Notes on Cytoplasmic Inheritance :- 1. Introduction to Cytoplasmic Inheritance 2. Characteristic Features of Cytoplasmic Inheritance 3. Classes 4. Significance of Cytoplasmic Inheritance in Plant Breeding.
Note # Introduction to Cytoplasmic Inheritance:
The inheritance of most of the characters of an individual is governed by nuclear genes. But in some cases, the inheritance is governed by cytoplasmic factors or genes. When the transmission of characters from parents to offspring is governed by cytoplasmic genes; it is known as cytoplasmic inheritance or extra nuclear inheritance or extra chromosomal inheritance or non-mendelian inheritance or organellar inheritance.
The first case of cytoplasmic inheritance was reported by Conens in 1909 in four ‘o’ clock (Mirabilis jalapa) for leaf colour. Later on, cytoplasmic inheritance was reported by various workers in various organisms.
Note #Characteristic Features of Cytoplasmic Inheritance:
Cytoplasmic inheritance differs from Mendelian inheritance in several aspects (Table 11.1) and exhibits some characteristic features.
The important characteristic features of cytoplasmic inheritance are briefly described below:
1. Reciprocal Differences:
Characters which are governed by cytoplasmic inheritance invariably exhibit marked differences in reciprocal crosses in F1, whereas in case of nuclear inheritance such differences are not observed except in case of sex linked genes.
2. Maternal Effects:
In case of cytoplasmic inheritance, distinct maternal effects are observed. This is mainly due to more contribution of cytoplasm to the zygote by female parent than male parent. Generally ovum contributes more cytoplasm to the zygote than sperm.
3. Mappability:
Nuclear genes can be easily mapped on chromosomes, but it is very difficult to map cytoplasmic genes or prepare linkage map for such genes. Now chloroplast genes in Chlamydomonas and maize, and mitochondrial genes in human and yeast have been mapped.
4. Non-Mendelian Segregation:
The mendelian inheritance exhibits typical segregation pattern. Such typical segregation is not observed in case of cytoplasmic inheritance. The segregation when occurs, is different from mendelian segregation.
5. Somatic Segregation:
Characters which are governed by cytoplasmic genes usually exhibit segregation in somatic tissues such as leaf variegation. Such segregation is very rare for nuclear genes.

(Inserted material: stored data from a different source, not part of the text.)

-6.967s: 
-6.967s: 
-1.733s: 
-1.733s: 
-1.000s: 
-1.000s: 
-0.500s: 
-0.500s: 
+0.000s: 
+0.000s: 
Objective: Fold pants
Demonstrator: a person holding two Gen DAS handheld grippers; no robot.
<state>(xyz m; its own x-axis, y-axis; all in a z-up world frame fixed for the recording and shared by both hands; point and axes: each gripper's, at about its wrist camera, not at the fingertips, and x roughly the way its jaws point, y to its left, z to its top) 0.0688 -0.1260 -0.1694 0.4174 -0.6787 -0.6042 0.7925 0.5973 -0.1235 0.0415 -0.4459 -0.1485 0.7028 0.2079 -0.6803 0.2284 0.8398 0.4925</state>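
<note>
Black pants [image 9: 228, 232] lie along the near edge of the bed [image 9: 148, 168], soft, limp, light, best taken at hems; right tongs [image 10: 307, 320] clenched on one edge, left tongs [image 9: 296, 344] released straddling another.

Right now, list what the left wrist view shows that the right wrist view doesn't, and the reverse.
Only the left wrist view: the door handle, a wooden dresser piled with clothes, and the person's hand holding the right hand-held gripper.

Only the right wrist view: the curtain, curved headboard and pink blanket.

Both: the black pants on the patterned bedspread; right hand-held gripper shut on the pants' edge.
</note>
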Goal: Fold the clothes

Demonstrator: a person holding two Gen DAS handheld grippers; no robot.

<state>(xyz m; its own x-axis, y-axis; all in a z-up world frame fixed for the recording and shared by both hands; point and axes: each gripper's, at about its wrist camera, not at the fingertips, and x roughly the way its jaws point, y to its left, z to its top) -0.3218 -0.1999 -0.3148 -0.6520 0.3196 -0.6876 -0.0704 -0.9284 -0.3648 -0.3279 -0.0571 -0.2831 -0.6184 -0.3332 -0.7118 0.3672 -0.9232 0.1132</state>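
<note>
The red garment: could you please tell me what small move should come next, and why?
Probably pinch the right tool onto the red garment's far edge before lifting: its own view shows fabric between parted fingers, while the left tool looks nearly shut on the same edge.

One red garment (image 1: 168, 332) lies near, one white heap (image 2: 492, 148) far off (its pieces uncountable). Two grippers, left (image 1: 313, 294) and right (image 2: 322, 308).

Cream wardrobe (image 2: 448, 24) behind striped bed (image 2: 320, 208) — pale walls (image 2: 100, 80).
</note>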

6. Infection-Like Transmission:
Cytoplasmic traits in some organisms exhibit infections like transmission. They are associated with parasites, symbionts or viruses present in the cytoplasm. Such cases do not come under true cytoplasmic inheritance.
7. Governed by Plasma Genes:
The true cases of cytoplasmic inheritance are governed by chloroplast or mitochondrial DNA. In other words, plasma genes are made of cp-DNA or mt-DNA.
Note # Classes of Cytoplasmic Inheritance:
There are three different classes of cytoplasmic inheritance or non mendelian inheritance, viz., 1. maternal effects, 2. inheritance due to infective particles, and 3. cytoplasmic inheritance. These are briefly described below with examples.
1. Maternal Effects:
When the expression of a character is influenced by the genotype of female parent, it is referred to as maternal effect. Such characters exhibit clear-cut differences in F1 for reciprocal crosses. Maternal effects are known both in plants and animals. Some examples of maternal effects are briefly presented below.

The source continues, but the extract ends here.